ASSIGNMENT. Your task is to write out the full listing once more, exactly.
►
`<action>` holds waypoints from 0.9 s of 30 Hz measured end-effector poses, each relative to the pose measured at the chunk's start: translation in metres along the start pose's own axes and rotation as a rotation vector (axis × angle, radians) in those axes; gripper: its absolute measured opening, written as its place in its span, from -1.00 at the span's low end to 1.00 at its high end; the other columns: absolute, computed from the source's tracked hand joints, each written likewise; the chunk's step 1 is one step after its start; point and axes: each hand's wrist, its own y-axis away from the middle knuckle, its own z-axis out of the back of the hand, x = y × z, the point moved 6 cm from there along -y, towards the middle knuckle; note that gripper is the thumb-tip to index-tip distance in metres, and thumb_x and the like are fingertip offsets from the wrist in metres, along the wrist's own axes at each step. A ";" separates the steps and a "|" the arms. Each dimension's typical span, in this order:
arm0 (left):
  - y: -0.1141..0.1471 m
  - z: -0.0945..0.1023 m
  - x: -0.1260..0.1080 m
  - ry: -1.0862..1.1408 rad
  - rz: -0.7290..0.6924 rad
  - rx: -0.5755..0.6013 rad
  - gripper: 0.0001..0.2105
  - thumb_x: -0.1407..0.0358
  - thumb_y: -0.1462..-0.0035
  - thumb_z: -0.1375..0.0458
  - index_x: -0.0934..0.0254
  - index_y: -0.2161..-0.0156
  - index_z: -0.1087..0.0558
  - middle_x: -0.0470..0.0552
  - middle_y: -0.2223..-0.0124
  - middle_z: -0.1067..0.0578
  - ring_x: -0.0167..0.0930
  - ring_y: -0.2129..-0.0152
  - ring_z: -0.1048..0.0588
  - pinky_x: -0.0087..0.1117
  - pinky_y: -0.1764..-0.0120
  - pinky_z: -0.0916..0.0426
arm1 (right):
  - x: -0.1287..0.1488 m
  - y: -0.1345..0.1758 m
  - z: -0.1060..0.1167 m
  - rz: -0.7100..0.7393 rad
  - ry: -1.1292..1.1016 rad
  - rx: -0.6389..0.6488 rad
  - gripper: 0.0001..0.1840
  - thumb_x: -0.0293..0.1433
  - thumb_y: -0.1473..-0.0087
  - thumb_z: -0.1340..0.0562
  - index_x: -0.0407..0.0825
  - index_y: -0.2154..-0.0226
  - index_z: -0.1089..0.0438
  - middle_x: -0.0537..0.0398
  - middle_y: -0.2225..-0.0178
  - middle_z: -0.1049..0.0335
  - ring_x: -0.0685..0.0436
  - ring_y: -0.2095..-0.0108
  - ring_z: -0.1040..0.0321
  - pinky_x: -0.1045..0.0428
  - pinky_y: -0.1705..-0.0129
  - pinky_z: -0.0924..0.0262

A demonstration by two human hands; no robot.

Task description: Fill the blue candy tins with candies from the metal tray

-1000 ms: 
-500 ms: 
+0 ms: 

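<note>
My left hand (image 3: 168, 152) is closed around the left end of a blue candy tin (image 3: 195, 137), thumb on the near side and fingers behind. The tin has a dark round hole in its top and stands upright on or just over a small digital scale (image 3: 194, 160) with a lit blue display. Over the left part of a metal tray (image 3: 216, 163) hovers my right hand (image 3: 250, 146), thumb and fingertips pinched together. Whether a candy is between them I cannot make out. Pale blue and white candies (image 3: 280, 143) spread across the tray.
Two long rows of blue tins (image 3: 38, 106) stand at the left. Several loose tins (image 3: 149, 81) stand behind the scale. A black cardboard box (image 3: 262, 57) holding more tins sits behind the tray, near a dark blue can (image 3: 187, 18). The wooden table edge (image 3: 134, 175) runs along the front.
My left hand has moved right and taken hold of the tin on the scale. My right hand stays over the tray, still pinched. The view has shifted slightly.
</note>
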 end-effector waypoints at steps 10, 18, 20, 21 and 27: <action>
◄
OUTPUT OF THE EXERCISE.
`<action>` holds waypoints from 0.9 s of 30 Hz measured end-effector poses, each relative to the pose measured at the chunk's start: translation in metres along the start pose's own axes and rotation as a rotation vector (axis × angle, radians) in those axes; gripper: its absolute measured opening, written as its place in its span, from -1.00 at the span's low end to 1.00 at its high end; the other columns: absolute, computed from the source's tracked hand joints, each written likewise; the chunk's step 1 is one step after its start; point and axes: each hand's wrist, its own y-axis away from the middle knuckle, its own z-axis out of the back of the hand, x = y × z, the point moved 6 cm from there along -y, towards the middle knuckle; note that gripper is the thumb-tip to index-tip distance in metres, and thumb_x and the like are fingertip offsets from the wrist in metres, along the wrist's own axes at each step. A ";" separates the steps and a "|" the arms. Each dimension's typical span, in this order:
arm0 (left):
  - y: -0.1141..0.1471 m
  - z: -0.0945..0.1023 m
  - x: -0.1260..0.1080 m
  - ry: -1.0862..1.1408 rad
  - rz: -0.7290..0.6924 rad
  - rx: -0.5755..0.6013 rad
  - gripper: 0.0001..0.2105
  - thumb_x: -0.1407..0.0358
  - thumb_y: -0.1462..-0.0035
  - thumb_z: -0.1375..0.0458
  - index_x: -0.0934..0.0254
  - index_y: -0.2161..-0.0156
  - index_z: -0.1087..0.0558
  - middle_x: -0.0470..0.0552
  - middle_y: -0.2223..-0.0124
  - middle_z: -0.1067..0.0578
  - ring_x: -0.0167..0.0930
  - ring_y: -0.2129..-0.0152
  - ring_z: -0.1048..0.0588
  - pinky_x: -0.0087..0.1117
  - pinky_y: -0.1764..-0.0120
  - pinky_z: -0.0916..0.0426
arm1 (right):
  - x: -0.1287..0.1488 m
  - y: -0.1345..0.1758 m
  - z: -0.1060..0.1167 m
  - rz: -0.7100..0.7393 rad
  - ry: -1.1292..1.1016 rad
  - rx: -0.6389..0.6488 rad
  - gripper: 0.0001..0.1840
  - thumb_x: -0.0293..0.1433
  - thumb_y: -0.1473..-0.0087
  - thumb_z: -0.1340..0.0562
  - index_x: -0.0407..0.0825
  - index_y: -0.2154..-0.0226
  - index_z: -0.1089..0.0438
  - middle_x: -0.0537..0.0398
  - middle_y: -0.2225..-0.0178
  - middle_z: -0.1049..0.0335
  - ring_x: -0.0685..0.0436
  - ring_y: -0.2095..-0.0108
  - ring_z: -0.1040..0.0321
  - pinky_x: -0.1045..0.0428
  - pinky_y: -0.1705..-0.0129
  - pinky_z: -0.0924..0.0262

A demonstration by two human hands; no robot.

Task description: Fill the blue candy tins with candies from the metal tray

-1000 ms: 
-500 ms: 
+0 ms: 

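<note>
My left hand (image 3: 168, 152) is closed around the left end of a blue candy tin (image 3: 195, 137), thumb on the near side and fingers behind. The tin has a dark round hole in its top and stands upright on or just over a small digital scale (image 3: 194, 160) with a lit blue display. Over the left part of a metal tray (image 3: 216, 163) hovers my right hand (image 3: 250, 146), thumb and fingertips pinched together. Whether a candy is between them I cannot make out. Pale blue and white candies (image 3: 280, 143) spread across the tray.
Two long rows of blue tins (image 3: 38, 106) stand at the left. Several loose tins (image 3: 149, 81) stand behind the scale. A black cardboard box (image 3: 262, 57) holding more tins sits behind the tray, near a dark blue can (image 3: 187, 18). The wooden table edge (image 3: 134, 175) runs along the front.
My left hand has moved right and taken hold of the tin on the scale. My right hand stays over the tray, still pinched. The view has shifted slightly.
</note>
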 end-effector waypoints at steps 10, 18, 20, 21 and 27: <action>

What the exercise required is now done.